El mundo del espionaje, los infiltrados y los agentes dobles es uno de esos lugares al que el cine vuelve, una y otra vez, para contar historias de hombres con identidades falsas y los peligros que tan temeraria actividad conlleva para cualquiera que la ejerza. Ese juego de falsas apariencias es la base argumental de Infiltrado (The Infiltrator, 2016) el último largometraje de Brad Furman y una constante presente en sus trabajos precedentes.

En ese momento en que la adaptación de nuevos roles genera un conflicto psicológico en quien transmuta, y su consiguiente desbarajuste personal y social, es el momento elegido por el realizador para contar el relato de Robert Mazur, historia basada en hechos reales sobre un policía que se hace pasar por blanqueador de dinero para así infiltrarse en el narcotráfico colombiano (el guion adapta la novela autobiográfica de este policía).

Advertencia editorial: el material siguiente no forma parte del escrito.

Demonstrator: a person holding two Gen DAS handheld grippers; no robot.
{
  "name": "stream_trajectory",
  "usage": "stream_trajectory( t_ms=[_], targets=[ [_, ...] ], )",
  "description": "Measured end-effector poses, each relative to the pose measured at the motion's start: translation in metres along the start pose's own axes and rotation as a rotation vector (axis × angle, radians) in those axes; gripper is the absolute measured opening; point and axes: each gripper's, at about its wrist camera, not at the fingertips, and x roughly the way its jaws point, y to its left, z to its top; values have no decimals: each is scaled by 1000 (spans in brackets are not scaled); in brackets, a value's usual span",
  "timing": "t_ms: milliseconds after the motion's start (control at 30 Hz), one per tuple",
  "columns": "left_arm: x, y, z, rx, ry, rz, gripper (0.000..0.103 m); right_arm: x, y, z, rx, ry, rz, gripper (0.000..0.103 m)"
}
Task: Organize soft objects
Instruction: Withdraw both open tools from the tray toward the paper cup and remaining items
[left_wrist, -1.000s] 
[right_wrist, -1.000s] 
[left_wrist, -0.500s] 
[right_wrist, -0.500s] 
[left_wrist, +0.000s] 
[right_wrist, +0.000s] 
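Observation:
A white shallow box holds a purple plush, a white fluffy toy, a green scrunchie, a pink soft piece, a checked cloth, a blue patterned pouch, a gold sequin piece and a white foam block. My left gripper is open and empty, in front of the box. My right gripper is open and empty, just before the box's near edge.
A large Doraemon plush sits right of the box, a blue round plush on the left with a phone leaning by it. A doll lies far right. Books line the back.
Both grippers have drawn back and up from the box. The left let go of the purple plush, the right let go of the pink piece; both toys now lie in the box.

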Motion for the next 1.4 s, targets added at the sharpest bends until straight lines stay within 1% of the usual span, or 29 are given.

Furman construye un thriller en el que consigue la verosimilitud que, quizá, no acertaba a transmitir con sus anteriores films. Con Bryan Cranston a la cabeza (quien parece empeñado en hacer olvidar que una vez fue Heisenberg a base de interpretaciones memorables), John Leguizamo y Diane Kruger conforman el equipo de infiltrados que destila complicidad y naturalidad, responsable, en parte, de esa verosimilitud de la que goza el conjunto y que se fortalece gracias a un sólido reparto repleto de caras conocidas (a destacar Benjamin Bratt, Amy Ryan, Simón Andreu o Elena Anaya).

Furman equilibra la narración a partir del personaje  Mazur/Musella (el alter ego creado por el policía para su misión), centrando la mirada en la vida de este policía que es solo una aunque adopte distintas identidades. Este acto de difuminar las posibles líneas  divisorias de las distintas personalidades en la psicología de un hombre es, en definitiva, lo mejor del conjunto. Si en Runner, Runner (2013)  la vida privada y profesional del personaje de Justin Timberlake se entrecruzaban de manera forzada por necesidad argumental, y en El inocente (The Lincoln Lawyer, 2011) esta relación era el eje de la trama convirtiendo el thriller en un melodrama de abogados, en Infiltrado le sale bien la jugada y logra componer el retrato de un hombre sobrepasado por las circunstancias, donde el riesgo mayor no es el acercamiento a Pablo Escobar sino la pérdida de sí mismo en un mundo de falsas apariencias.

Lo mejor: Bryan Cranston y John Leguizamo.

Lo peor: que se la considere una más dentro del género.